(Task) Transcribe only the lines of the listing below from the one holding "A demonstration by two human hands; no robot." through the one holding "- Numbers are", inclusive, without any change.

(Supplied entries)
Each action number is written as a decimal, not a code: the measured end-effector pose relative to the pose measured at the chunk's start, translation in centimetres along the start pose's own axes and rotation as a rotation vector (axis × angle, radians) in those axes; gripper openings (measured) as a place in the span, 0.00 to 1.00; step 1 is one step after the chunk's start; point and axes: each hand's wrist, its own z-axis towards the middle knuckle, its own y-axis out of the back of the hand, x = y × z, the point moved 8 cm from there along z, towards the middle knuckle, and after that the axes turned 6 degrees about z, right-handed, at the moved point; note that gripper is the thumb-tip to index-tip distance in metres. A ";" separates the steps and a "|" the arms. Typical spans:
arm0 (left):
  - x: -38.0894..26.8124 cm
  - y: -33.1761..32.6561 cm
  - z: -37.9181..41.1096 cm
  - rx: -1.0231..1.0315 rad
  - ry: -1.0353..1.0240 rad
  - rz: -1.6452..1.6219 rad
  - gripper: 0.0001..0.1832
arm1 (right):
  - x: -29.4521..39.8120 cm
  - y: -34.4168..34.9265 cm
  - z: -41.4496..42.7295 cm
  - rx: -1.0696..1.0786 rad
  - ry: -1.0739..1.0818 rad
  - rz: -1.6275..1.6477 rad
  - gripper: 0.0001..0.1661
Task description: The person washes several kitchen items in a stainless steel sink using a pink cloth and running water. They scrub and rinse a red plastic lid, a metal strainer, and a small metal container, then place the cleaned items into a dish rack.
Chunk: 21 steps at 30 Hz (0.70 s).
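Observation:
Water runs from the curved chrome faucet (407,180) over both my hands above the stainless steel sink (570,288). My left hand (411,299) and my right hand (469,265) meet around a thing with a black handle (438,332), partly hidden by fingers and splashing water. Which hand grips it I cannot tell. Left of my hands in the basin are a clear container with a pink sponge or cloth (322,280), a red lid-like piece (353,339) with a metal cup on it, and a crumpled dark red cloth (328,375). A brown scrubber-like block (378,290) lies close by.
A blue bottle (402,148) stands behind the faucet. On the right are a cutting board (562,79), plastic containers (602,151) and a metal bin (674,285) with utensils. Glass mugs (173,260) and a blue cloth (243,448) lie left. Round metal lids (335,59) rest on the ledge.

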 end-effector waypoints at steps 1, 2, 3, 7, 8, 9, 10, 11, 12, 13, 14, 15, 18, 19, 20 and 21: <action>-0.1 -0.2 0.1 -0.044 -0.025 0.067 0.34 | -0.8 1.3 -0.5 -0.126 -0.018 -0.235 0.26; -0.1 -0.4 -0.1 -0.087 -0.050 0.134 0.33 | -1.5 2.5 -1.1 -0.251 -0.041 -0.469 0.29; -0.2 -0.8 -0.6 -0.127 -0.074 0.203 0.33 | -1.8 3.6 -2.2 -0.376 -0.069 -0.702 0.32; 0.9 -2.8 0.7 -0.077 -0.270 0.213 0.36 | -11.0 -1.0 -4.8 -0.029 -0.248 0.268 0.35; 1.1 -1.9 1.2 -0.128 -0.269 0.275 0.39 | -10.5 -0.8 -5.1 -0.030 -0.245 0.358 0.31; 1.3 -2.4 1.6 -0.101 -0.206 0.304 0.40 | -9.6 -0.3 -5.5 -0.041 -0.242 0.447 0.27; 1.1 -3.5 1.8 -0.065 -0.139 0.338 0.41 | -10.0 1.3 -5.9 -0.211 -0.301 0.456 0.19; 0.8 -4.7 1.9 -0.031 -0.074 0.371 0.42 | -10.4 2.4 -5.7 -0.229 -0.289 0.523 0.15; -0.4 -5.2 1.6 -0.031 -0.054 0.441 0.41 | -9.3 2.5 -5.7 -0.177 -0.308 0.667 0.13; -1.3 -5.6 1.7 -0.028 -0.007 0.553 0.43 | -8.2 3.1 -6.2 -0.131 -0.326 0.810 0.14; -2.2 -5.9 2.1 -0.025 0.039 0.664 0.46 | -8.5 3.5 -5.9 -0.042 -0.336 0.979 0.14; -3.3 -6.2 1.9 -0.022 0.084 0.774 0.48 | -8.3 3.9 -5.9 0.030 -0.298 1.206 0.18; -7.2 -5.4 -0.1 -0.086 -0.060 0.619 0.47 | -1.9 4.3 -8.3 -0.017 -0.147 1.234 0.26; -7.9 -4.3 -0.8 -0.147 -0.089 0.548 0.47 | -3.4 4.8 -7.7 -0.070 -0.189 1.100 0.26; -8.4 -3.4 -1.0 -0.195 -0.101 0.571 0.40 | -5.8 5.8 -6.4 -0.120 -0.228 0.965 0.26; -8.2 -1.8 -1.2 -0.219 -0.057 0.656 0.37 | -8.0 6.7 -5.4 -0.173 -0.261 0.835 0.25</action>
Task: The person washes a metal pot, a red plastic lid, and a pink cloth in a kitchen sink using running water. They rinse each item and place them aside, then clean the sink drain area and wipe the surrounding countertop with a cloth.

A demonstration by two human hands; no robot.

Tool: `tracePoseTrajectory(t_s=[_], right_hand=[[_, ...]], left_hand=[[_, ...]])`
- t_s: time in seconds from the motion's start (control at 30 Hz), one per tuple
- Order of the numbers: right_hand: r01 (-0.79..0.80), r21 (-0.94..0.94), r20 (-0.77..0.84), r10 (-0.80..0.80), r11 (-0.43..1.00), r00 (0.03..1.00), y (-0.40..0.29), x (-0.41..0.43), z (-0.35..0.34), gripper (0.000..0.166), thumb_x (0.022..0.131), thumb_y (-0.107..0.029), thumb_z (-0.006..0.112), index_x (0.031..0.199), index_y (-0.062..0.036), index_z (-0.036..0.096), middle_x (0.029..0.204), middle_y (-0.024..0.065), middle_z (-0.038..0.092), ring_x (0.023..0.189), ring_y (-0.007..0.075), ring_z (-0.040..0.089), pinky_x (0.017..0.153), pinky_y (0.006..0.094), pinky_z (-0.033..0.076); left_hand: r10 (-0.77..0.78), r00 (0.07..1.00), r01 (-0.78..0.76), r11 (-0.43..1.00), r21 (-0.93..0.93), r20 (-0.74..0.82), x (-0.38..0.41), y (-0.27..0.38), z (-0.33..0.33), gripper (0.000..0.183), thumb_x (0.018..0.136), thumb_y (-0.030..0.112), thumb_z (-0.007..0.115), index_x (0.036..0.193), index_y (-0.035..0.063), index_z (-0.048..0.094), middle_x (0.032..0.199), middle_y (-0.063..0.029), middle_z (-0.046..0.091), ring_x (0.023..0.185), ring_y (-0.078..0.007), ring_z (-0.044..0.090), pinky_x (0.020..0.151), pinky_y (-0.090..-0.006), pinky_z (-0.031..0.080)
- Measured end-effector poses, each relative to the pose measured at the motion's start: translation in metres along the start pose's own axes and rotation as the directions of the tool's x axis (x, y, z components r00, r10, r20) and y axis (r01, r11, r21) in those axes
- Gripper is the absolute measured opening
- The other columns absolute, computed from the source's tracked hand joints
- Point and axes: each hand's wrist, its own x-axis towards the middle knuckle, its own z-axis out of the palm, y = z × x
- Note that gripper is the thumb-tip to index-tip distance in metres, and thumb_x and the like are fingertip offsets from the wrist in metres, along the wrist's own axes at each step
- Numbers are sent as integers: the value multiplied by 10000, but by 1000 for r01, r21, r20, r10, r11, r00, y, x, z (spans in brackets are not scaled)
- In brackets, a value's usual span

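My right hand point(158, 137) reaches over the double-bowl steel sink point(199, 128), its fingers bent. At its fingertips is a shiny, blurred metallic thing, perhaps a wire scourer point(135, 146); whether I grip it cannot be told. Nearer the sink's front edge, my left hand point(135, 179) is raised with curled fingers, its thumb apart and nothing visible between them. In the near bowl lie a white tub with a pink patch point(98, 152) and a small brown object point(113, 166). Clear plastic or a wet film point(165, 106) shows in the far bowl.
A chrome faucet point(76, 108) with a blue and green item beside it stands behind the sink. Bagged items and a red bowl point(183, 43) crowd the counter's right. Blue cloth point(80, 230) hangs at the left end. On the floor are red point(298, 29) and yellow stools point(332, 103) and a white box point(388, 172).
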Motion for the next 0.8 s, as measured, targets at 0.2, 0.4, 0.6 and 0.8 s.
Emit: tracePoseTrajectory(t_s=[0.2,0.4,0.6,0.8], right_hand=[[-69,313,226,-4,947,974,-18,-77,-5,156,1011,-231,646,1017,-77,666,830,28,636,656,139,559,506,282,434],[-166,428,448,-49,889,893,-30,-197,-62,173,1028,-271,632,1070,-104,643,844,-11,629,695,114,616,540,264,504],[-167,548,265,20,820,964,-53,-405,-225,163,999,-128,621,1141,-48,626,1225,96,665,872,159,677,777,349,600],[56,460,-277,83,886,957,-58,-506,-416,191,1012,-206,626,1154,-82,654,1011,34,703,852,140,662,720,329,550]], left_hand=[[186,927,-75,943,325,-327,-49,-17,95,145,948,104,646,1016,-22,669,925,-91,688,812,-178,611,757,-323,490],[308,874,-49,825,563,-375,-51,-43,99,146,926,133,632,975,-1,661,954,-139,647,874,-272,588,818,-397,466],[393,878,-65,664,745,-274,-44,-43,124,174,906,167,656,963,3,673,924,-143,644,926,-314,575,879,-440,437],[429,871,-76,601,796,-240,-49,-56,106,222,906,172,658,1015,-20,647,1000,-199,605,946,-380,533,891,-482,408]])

(Task solution)
A demonstration by two human hands; no robot.

Tool: `tracePoseTrajectory(t_s=[_], right_hand=[[_, ...]], left_hand=[[_, ...]])`
- t_s: time in seconds from the motion's start (control at 30 Hz), one per tuple
- Order of the numbers: right_hand: r01 (-0.79..0.80), r21 (-0.94..0.94), r20 (-0.77..0.84), r10 (-0.80..0.80), r11 (-0.43..1.00), r00 (0.03..1.00), y (-0.40..0.29), x (-0.41..0.43), z (-0.35..0.34), gripper (0.000..0.166), thumb_x (0.022..0.131), thumb_y (-0.107..0.029), thumb_z (-0.006..0.112), index_x (0.031..0.199), index_y (-0.062..0.036), index_z (-0.036..0.096), middle_x (0.029..0.204), middle_y (-0.024..0.065), middle_z (-0.038..0.092), ring_x (0.023..0.189), ring_y (-0.007..0.075), ring_z (-0.040..0.089), pinky_x (0.017..0.153), pinky_y (0.006..0.094), pinky_z (-0.033..0.076); left_hand: r10 (-0.77..0.78), r00 (0.07..1.00), r01 (-0.78..0.76), r11 (-0.43..1.00), r21 (-0.93..0.93), r20 (-0.74..0.82), x (-0.38..0.41), y (-0.27..0.38), z (-0.33..0.33), gripper (0.000..0.183), thumb_x (0.018..0.136), thumb_y (-0.030..0.112), thumb_z (-0.007..0.115), index_x (0.036..0.193), index_y (-0.035..0.063), index_z (-0.048..0.094), middle_x (0.032..0.199), middle_y (-0.063..0.029), middle_z (-0.046..0.091), ring_x (0.023..0.185), ring_y (-0.078..0.007), ring_z (-0.044..0.090), pinky_x (0.020..0.151), pinky_y (-0.090..-0.006), pinky_z (-0.031..0.080)
- Measured end-effector poses, each relative to the pose measured at the motion's start: translation in metres along the start pose's own axes and rotation as the directions of the tool's x axis (x, y, z components r00, r10, r20) and y axis (r01, r11, r21) in those axes
- Gripper is the absolute measured opening
- The other columns absolute, computed from the source's tracked hand joints
- Point and axes: each hand's wrist, its own x-axis towards the middle knuckle, its own z-axis out of the palm, y = z × x
- Note that gripper is the thumb-tip to index-tip distance in metres, and thumb_x and the like are fingertip offsets from the wrist in metres, along the wrist's own axes at each step
- Numbers are sent as integers: the value multiplied by 10000, but by 1000 for r01, r21, r20, r10, r11, r00, y, x, z (spans in brackets are not scaled)

Nothing remains to be done in this exercise.